Take the example that Bob wants to send an encrypted message to Alice
Bob first creates a pair of keys — a public key and a private key.
Bob keeps the private key with himself and puts the public key in a public database. And he uses his private key to sign the message he wants to send and sends it to Alice.
On getting the message Alice uses Bob’s public key to verify the integrity of the message she received by verifying the Bob’s digital signature. If the verification is successful, Alice has reason to believe that the message was indeed sent by Bob.
But all this has one problem in it
Suppose that a hacker is able to intercept Bob’s message mid-transit and replaces the message with his own version and puts his public key in a database and poses to be Bob and sends a completely different message to Alice. Alice would never know about the identity of the sender. Therefore, the problem with digital signature is the lack of authentication.
The solution →
Digital Certificate: These are electronic credentials issued by a trusted third party, which not only verifies the identity of the sender but also verifies that the sender actually owns the public key.
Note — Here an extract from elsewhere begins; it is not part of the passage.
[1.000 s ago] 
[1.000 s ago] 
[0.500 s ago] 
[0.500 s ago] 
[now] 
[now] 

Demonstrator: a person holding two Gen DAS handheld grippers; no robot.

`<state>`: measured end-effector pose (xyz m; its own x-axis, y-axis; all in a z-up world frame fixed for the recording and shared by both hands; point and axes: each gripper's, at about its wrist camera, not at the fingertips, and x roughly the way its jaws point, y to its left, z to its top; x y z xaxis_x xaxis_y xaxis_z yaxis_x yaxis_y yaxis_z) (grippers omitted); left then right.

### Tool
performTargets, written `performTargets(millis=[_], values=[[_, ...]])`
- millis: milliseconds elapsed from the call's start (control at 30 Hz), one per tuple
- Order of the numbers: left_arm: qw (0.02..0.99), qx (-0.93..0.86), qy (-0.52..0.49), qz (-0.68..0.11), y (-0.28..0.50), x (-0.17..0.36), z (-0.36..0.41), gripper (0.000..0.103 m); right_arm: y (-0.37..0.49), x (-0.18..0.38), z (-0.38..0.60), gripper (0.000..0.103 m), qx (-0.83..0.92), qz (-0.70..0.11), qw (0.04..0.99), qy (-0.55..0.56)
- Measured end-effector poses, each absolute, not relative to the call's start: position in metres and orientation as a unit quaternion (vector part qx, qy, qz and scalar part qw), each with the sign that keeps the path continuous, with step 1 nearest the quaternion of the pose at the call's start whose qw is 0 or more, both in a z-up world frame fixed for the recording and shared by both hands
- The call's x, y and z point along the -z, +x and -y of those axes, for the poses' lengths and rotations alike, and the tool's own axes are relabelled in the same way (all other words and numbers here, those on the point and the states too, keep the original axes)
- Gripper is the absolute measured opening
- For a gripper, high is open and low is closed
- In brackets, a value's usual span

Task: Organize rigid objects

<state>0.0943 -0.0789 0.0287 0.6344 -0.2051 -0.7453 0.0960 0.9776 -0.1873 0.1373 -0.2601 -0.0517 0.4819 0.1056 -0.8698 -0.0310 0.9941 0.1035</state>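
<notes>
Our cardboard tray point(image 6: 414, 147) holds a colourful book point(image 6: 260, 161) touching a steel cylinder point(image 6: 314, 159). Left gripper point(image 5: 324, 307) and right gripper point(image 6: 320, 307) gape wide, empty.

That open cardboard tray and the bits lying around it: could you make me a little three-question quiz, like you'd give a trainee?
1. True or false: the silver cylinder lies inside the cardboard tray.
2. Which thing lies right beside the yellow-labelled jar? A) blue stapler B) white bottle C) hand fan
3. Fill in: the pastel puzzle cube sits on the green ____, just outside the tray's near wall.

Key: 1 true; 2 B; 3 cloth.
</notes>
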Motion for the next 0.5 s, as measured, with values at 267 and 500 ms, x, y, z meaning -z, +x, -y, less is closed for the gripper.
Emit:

So alternatively, Bob now doesn't put his public key in a public server but attaches a digital certificate along with his public key and sends it straight to Alice.
Contents of a digital certificate:
- Certificate owner’s name.
- Owner’s public key and its expiration date.
- The certificate issuer’s name.
- The certificate issuer’s digital signature.
If Alice trusts the third party who provides the certificate, she can safely rely on the message she received and successfully avoided a Man-in-the-middle attack.